Países como Noruega y Canadá están capitalizando su estatus de proveedores de bajo riesgo político.
Noruega, se ha consolidado como el principal proveedor de gas para Europa, sustituyendo gran parte del flujo que antes provenía del Este. Por su parte, Canadá con la expansión de infraestructuras como el oleoducto Trans Mountain, busca llevar su crudo pesado a los mercados asiáticos, ofreciendo una alternativa al petróleo del Golfo Pérsico.
La capacidad de Rusia para redirigir su suministro.
Al ofrecer crudo con descuento, Moscú ha encontrado en India y China socios que no sólo aseguran su flujo de caja, sino que actúan como "estabilizadores" del mercado global al evitar que el precio del barril escale a niveles prohibitivos para las economías emergentes.
Vulnerabilidades Críticas en la Cadena de Suministro
El impacto en Asia es particularmente agudo debido a su dependencia estructural.
La alerta en Corea del Sur es vital; la fabricación de chips es extremadamente intensiva en energía. Un aumento en los costos operativos o cortes de suministro podrían generar una crisis de oferta tecnológica global.
Lo que para Noruega es una ganancia extraordinaria, para Sri Lanka o Filipinas es una crisis de balanza de pagos que obliga a medidas drásticas de austeridad energética.

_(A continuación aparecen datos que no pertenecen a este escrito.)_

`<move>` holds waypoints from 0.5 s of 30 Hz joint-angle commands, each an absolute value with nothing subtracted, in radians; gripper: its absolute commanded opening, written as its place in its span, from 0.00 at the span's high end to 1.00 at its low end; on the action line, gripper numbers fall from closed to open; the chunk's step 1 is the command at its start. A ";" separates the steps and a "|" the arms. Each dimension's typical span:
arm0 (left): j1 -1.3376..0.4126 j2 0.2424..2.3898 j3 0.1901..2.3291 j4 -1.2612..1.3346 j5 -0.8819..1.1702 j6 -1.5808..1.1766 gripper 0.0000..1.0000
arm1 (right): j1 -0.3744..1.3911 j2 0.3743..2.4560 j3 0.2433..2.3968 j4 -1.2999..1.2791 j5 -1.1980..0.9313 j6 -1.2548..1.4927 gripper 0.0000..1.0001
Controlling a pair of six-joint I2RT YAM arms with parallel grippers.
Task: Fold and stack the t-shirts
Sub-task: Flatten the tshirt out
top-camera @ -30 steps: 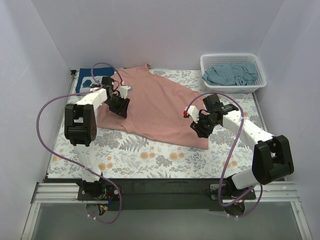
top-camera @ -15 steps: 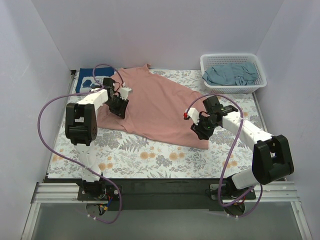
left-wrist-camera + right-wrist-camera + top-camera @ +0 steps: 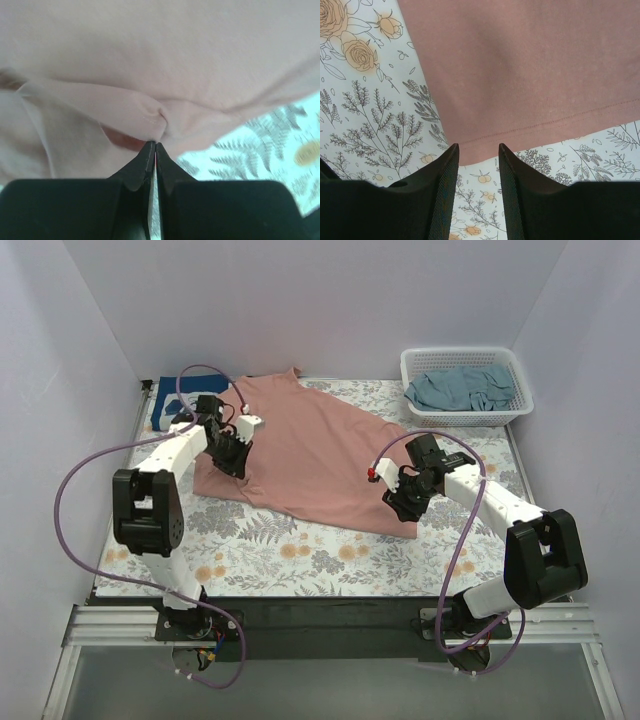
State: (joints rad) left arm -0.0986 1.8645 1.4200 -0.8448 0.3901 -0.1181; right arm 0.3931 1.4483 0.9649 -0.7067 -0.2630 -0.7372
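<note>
Pale lilac walls [image 3: 330, 300] box in the floral table cloth [image 3: 300, 560], where the dusty-pink t-shirt [image 3: 320, 450] lies spread. The left gripper [image 3: 154, 146] is clenched on a pucker at its left edge. The right gripper [image 3: 478, 152] stands released over the near hem. A grey-teal shirt [image 3: 460, 388] sits in the white basket [image 3: 412, 365], far right.

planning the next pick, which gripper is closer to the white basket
Right. The right gripper is open at the near right corner of the pink shirt, same side as the basket. The left gripper pinches the shirt's left edge, across the table.
</note>
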 commanded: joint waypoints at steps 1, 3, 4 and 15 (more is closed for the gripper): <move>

La Inflación en Europa y el dilema de EE. UU.
Europa: El riesgo no es solo el precio de la gasolina, sino el efecto dominó. La energía más cara eleva los costos de transporte y producción industrial, lo que obliga a los bancos centrales a mantener tipos de interés altos, frenando el crecimiento económico.
EE. UU.: Aunque es el mayor productor de petróleo del mundo, sus refinerías de la Costa del Golfo están configuradas para procesar crudos que a menudo importa. Cualquier inestabilidad climática o bélica que afecte estas instalaciones genera una desconexión: las petroleras ganan más, pero el ciudadano paga más en la gasolinera, lo que tiene un alto costo político.

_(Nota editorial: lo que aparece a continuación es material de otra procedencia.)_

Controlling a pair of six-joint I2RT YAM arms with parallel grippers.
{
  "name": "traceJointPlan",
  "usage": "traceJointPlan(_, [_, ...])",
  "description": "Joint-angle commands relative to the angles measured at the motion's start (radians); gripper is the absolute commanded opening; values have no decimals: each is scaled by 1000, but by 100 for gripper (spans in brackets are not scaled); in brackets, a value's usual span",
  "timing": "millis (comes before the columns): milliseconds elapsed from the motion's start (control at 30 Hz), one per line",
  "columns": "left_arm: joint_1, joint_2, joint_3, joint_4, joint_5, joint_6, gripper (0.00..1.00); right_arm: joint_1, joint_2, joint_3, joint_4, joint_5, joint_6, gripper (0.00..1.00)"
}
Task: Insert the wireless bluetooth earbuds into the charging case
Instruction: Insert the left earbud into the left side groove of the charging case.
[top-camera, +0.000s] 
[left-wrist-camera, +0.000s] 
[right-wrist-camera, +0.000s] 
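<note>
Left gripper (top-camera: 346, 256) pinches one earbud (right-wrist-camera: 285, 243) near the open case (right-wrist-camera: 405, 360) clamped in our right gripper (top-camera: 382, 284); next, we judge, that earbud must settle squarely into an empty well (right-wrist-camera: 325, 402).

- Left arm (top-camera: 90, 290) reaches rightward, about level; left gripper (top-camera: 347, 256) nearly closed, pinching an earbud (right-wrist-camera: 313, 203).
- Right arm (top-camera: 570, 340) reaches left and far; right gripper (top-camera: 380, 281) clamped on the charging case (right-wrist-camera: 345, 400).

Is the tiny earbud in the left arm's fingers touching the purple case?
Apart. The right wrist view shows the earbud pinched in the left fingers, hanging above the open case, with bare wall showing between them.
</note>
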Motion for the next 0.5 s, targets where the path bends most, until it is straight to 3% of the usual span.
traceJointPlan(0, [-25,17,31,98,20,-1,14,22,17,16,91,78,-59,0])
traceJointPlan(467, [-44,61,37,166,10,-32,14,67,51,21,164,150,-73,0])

El factor del Estrecho de Ormuz
El riesgo de cierre de este paso sigue siendo la "opción nuclear" del mercado. Si el flujo por Ormuz se viera interrumpido, no habría capacidad excedente en el resto del mundo (ni en EE. UU. ni en la OPEP+) que pudiera compensar la pérdida de los cerca de 20 millones de barriles diarios que transitan por allí.